The fix is straightforward: The FDA could create a facilitated pathway for recalibration to harmonized targets, while CMS could require proficiency testing using those universal standards, rather than brand-specific peer groups, as a benchmark. This would close the gap without creating new science or infrastructure.
Other high-impact laboratory tests, such as glucose and cholesterol, benefit from established reference measurement systems that ensure cross-platform comparability. There is no scientific reason thyroid testing should lack equivalent standardization. The tools exist. The methodology has been validated. What remains missing is regulatory will.
I am not a scientist or an endocrinologist, but a patient who was forced to learn — through experience and extensive research — that my diagnosis depended on which company’s machine processed my blood. The hospital test that showed my TSH level was 14.99 milliunits per liter changed my treatment — and my health began to improve.
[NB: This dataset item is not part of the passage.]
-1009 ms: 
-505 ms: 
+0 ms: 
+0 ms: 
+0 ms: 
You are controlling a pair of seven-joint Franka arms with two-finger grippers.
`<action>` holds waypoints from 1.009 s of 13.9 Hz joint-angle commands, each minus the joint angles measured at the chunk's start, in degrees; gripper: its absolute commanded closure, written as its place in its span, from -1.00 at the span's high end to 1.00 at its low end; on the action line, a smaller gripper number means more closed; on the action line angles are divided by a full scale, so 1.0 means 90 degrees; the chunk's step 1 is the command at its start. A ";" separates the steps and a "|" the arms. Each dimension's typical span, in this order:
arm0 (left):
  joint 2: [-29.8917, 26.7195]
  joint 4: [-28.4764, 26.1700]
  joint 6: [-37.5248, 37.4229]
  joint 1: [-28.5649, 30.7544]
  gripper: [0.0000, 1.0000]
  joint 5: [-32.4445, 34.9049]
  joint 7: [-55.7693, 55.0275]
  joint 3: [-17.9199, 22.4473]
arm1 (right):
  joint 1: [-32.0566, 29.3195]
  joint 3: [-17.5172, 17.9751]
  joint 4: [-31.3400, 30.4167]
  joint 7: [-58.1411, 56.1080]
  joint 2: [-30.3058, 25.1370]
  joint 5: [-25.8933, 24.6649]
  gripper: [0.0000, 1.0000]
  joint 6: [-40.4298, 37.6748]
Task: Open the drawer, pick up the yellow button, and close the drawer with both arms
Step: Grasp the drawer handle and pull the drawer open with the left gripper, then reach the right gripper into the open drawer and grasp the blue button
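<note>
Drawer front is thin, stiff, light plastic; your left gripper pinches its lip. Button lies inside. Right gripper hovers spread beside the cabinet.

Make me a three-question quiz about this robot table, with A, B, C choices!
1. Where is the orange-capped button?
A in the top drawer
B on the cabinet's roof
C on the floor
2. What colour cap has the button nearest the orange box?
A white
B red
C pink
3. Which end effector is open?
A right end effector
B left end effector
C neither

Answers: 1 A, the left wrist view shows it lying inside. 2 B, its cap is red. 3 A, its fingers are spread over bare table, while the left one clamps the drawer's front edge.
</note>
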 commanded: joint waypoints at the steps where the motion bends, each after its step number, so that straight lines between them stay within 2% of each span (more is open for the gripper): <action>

But most patients, practitioners, and even some laboratories remain unaware of this variability. Sometimes they see symptoms persist even as test-guided treatment says everything is fine.
That should not be acceptable in modern medicine. The science is finished. The protocol exists. What remains is a regulatory system that has abdicated its mandate — leaving patients to reconcile test results that their own doctors cannot explain.
Samantha Bonsack is a patient advocate based in Moab, Utah.